Traits like risk-taking can lead to both social success or criminality, depending on context.
Quotes:
"Genes don't have a one to one relationship with behavior... Genes that are associated with an elevated risk for schizophrenia are also associated with higher chances of going to college. Is that a good gene or a bad gene? It's neither."
— Katherine Paige Harden [16:23]
"Is risk taking always a bad thing? Is lack of conformity to society's norms always a bad thing? Absolutely not."
— Katherine Paige Harden [17:16]
American society currently faces a “wild west” of regulation and debate on these technologies.
"There's no evolution without mutation, and there's no dynamism in a society without deviation from those norms."
— Katherine Paige Harden [19:24]
"I don't think of people as inherently bad or inherently good. I'm just continually reminded of our common, fallible humanity.
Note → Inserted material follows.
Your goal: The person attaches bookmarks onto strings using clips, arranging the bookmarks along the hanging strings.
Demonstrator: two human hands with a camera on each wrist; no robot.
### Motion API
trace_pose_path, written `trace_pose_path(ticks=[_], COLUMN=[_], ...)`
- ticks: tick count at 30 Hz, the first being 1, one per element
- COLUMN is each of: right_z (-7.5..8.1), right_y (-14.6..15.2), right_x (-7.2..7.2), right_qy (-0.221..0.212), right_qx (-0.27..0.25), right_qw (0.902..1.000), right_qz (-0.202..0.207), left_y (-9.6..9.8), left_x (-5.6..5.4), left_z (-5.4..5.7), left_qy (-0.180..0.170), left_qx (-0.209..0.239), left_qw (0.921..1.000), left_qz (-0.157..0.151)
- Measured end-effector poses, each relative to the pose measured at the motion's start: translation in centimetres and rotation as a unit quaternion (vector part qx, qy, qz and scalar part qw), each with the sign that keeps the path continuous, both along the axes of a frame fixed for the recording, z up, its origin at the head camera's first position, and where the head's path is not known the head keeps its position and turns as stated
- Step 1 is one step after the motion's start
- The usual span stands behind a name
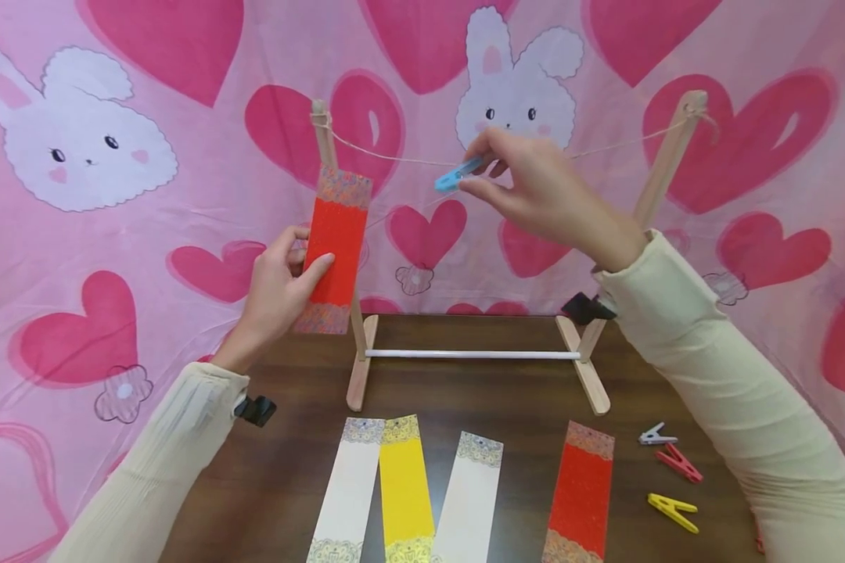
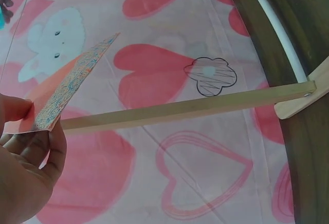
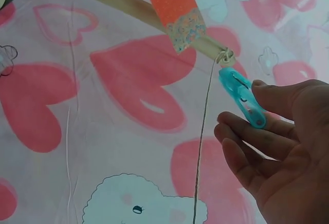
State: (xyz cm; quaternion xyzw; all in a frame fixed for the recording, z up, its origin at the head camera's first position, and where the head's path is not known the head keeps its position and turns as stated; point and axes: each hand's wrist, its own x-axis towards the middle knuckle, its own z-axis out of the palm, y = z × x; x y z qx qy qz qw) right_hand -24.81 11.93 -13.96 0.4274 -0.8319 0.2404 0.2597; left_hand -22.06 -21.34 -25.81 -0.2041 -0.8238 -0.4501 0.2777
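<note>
My left hand (image 1: 276, 277) pinches a red paper strip (image 1: 336, 250) with patterned ends, thumb in front and fingers behind. The strip stands nearly upright before the left post of a wooden frame (image 1: 660, 176). In the left wrist view the strip (image 2: 77, 80) is seen edge-on. My right hand (image 1: 535, 184) pinches a light blue clothespin (image 1: 458, 177) between thumb and fingers. The clothespin is close to the string (image 1: 387, 156) that hangs between the two posts. In the right wrist view the clothespin (image 3: 241, 95) points up toward the knotted post top.
On the brown table (image 1: 289, 438) lie two white strips (image 1: 348, 493), a yellow strip (image 1: 404, 485) and another red strip (image 1: 580, 489). At the right are a white clothespin (image 1: 657, 435), a red clothespin (image 1: 679, 462) and a yellow clothespin (image 1: 672, 512). A white rod (image 1: 472, 355) joins the frame's feet.
</note>
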Motion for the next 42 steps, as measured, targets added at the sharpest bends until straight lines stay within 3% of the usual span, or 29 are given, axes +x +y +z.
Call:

When I think about genetics."
— Katherine Paige Harden [21:19]
On causation:
"The idea that we're going to find the smoking gun, the thing that is the cause of behavior, just isn't realistic." — Katherine Paige Harden [09:09]
On the blurry line between genetics and environment:
"That line between nature and nurture gets real fuzzy real fast." — Katherine Paige Harden [10:43]
On the ethical ambiguity of embryo selection:
"The core of eugenics is projecting our normative judgments about good and bad down into the genome." — Katherine Paige Harden [16:23]
On variation in society:
"Variety really is necessary to human flourishing." — Katherine Paige Harden [19:41]
On personal impact:
"I would say that it has made me much less punitive... I'm just continually reminded of our common, fallible humanity." — Katherine Paige Harden [21:19]
This conversation moves beyond simplistic debates, emphasizing that genetic influence on behavior is real but deeply entwined with environment, context, and values. Harden advocates for humility, compassion, and democratic debate as science gives us new tools—and new ethical dilemmas—about accountability, blame, and who we are.